**Work to be completed**
Transcribe, word for word and without additions, each line below from the one containing "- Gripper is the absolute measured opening" through the one containing "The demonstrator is", both ends included.

◇ ◇ ◇ ◇ ◇

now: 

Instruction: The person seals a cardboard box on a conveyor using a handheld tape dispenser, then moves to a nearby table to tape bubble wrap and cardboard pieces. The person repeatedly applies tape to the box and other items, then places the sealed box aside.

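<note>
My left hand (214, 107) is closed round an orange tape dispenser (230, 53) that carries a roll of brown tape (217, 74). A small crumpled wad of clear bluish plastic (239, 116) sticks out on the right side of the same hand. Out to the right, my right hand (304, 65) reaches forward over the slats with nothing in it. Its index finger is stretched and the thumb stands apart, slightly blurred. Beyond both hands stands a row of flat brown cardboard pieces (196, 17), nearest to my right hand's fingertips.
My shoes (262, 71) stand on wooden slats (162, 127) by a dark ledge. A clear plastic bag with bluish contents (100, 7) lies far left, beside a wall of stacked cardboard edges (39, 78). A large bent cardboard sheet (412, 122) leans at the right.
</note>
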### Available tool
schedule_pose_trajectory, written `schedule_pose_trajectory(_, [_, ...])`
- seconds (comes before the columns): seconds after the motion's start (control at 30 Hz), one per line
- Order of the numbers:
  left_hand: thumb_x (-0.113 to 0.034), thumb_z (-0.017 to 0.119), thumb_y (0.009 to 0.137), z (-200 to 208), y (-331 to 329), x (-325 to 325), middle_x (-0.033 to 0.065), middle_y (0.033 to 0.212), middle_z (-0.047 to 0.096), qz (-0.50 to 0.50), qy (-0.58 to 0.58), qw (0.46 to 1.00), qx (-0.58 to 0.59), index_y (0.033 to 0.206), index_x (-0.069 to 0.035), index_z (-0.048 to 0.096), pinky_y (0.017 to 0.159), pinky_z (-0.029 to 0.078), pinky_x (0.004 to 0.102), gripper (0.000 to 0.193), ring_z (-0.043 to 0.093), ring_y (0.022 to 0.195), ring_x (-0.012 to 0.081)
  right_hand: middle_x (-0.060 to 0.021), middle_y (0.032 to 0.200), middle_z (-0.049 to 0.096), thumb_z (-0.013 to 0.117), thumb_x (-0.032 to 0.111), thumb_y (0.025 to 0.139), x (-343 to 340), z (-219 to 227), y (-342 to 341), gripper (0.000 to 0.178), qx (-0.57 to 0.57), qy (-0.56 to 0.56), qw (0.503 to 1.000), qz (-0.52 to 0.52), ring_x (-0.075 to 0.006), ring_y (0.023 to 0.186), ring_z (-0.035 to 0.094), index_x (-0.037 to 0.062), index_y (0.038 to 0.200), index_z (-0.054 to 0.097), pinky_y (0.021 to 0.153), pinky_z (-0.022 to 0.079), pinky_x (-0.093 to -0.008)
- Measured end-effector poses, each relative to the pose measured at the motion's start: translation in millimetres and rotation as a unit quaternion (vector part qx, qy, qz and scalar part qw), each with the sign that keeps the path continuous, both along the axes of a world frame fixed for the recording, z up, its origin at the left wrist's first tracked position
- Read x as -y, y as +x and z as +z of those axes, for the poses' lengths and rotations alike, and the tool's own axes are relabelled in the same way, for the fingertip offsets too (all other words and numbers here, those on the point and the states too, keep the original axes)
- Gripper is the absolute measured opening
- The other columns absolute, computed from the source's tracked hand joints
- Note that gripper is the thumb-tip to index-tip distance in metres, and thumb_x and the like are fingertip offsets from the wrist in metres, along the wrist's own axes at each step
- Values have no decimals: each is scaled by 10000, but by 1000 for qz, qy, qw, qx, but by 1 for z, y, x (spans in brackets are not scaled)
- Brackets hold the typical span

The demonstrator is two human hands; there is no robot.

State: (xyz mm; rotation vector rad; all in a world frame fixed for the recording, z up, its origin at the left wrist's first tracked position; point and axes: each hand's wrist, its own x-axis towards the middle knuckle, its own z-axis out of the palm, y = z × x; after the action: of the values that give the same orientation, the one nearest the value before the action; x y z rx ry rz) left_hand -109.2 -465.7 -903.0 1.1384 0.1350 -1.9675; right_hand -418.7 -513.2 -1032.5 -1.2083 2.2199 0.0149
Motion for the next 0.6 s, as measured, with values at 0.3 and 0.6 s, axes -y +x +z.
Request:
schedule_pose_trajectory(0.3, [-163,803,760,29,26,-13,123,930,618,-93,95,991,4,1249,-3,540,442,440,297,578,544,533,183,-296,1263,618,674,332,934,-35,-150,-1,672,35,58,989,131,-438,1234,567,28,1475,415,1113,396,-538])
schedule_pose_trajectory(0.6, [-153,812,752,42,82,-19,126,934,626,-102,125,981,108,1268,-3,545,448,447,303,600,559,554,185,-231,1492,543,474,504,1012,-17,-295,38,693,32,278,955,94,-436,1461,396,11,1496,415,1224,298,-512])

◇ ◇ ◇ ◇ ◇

**Answer area**
- Gripper is the absolute measured opening
- The other columns absolute, computed from the source's tracked hand joints
- Note that gripper is the thumb-tip to index-tip distance in metres, and thumb_x and the like are fingertip offsets from the wrist in metres, along the wrist's own axes at each step
- Values have no decimals: each is scaled by 10000, but by 1000 for qz, qy, qw, qx, but by 1 for z, y, x (spans in brackets are not scaled)
- Brackets hold the typical span

The demonstrator is two human hands; there is no robot.

The exercise is now done.